> _Assignment_
Only the stretch of the listing below that runs from the line with "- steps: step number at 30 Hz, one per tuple" through the line with "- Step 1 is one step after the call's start" is to be printed, exactly and with both ends.

> _Recorded information_
□ □ □ □ □ □ □

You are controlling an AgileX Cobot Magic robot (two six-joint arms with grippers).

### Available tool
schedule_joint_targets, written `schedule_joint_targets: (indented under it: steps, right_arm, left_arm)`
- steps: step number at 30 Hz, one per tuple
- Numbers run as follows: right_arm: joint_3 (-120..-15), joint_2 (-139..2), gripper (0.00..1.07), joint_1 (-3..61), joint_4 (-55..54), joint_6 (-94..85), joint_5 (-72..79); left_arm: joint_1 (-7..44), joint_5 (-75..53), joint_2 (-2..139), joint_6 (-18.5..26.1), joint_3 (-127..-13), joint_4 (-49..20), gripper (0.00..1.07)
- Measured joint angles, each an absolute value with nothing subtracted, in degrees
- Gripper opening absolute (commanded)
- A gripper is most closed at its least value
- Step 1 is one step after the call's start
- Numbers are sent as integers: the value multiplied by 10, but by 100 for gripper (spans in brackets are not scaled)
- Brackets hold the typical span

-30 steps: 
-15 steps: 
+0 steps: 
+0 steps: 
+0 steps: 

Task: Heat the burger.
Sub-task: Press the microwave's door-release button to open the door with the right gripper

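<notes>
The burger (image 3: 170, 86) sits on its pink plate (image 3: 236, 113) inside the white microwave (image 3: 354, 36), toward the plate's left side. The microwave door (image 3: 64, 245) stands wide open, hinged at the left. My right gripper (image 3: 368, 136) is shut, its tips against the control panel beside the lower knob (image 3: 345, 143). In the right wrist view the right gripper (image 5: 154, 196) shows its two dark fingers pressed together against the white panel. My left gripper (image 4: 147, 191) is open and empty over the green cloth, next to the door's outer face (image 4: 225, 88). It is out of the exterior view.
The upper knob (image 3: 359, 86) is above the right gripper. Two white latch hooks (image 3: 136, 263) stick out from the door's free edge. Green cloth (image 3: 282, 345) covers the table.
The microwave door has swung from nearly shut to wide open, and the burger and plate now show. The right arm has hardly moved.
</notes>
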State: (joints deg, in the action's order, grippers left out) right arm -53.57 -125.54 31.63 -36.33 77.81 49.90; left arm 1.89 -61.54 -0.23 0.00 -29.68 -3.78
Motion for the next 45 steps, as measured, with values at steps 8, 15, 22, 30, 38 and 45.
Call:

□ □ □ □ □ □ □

> _Answer to this task_
- steps: step number at 30 Hz, one per tuple
- Numbers run as follows: right_arm: joint_3 (-120..-15), joint_2 (-139..2), gripper (0.00..1.07), joint_1 (-3..61), joint_4 (-55..54), joint_6 (-94..85), joint_5 (-72..79); left_arm: joint_1 (-7..44), joint_5 (-75..53), joint_2 (-2..139), joint_6 (-18.5..26.1), joint_3 (-127..-13), joint_4 (-49..20), gripper (0.00..1.07)
- Measured joint angles, each an absolute value with nothing subtracted, in degrees
- Gripper opening absolute (commanded)
- A gripper is most closed at its least value
- Step 1 is one step after the call's start

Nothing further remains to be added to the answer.